Les décisions de Modi en matière d'investissements étrangers sont très attendues. Le pays ne pourra assurer son développement industriel qu'avec l'aide d'importants investissements directs étrangers. Mais le BJP est très ambigu en la matière : favorable aux investissements étrangers dans leur principe, le parti, qui a une forte tradition de nationalisme économique, les refuse dans le secteur clé de la grande distribution.
Dans ses initiatives, le gouvernement va être freiné par un contexte budgétaire difficile. La maîtrise des déficits demeure impérative, comme viennent de le rappeler les agences de notation.

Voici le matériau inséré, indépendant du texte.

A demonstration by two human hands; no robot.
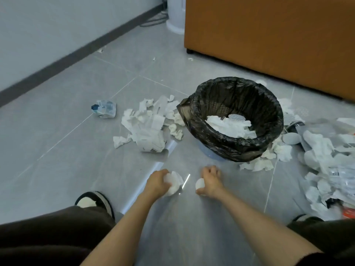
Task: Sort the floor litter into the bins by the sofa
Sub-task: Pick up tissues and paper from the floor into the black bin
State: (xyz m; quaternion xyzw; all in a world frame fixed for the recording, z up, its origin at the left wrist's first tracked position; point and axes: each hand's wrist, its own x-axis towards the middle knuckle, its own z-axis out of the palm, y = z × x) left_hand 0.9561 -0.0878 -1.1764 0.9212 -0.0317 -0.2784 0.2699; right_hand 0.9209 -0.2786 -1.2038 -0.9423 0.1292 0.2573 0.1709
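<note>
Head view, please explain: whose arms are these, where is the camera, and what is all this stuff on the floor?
No machine here: a person wears a camera on the head, looking down at their own bare arms. The left hand grips a crumpled white tissue; the right hand grips a smaller white wad. Ahead stands a bin lined with a black bag, white paper already inside. More crumpled paper lies on the grey floor to its left, a bigger heap of paper and plastic to its right. A crushed blue-and-white packet lies apart, further left. An orange sofa stands behind.
</note>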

D'importantes réformes fiscales pourraient intervenir, avec la mise en place d'un système de taxes indirectes harmonisées à l'échelle du pays.
Au chapitre de l'inflation, il sera intéressant de voir quelles relations Modi établit avec le gouverneur de la banque centrale Raghuram Rajan : la politique de taux d’intérêt élevés pratiquée par ce dernier sans beaucoup d'efficacité pour tenter d'enrayer la hausse des prix pourrait entrer en conflit avec la volonté de Modi de relancer la croissance.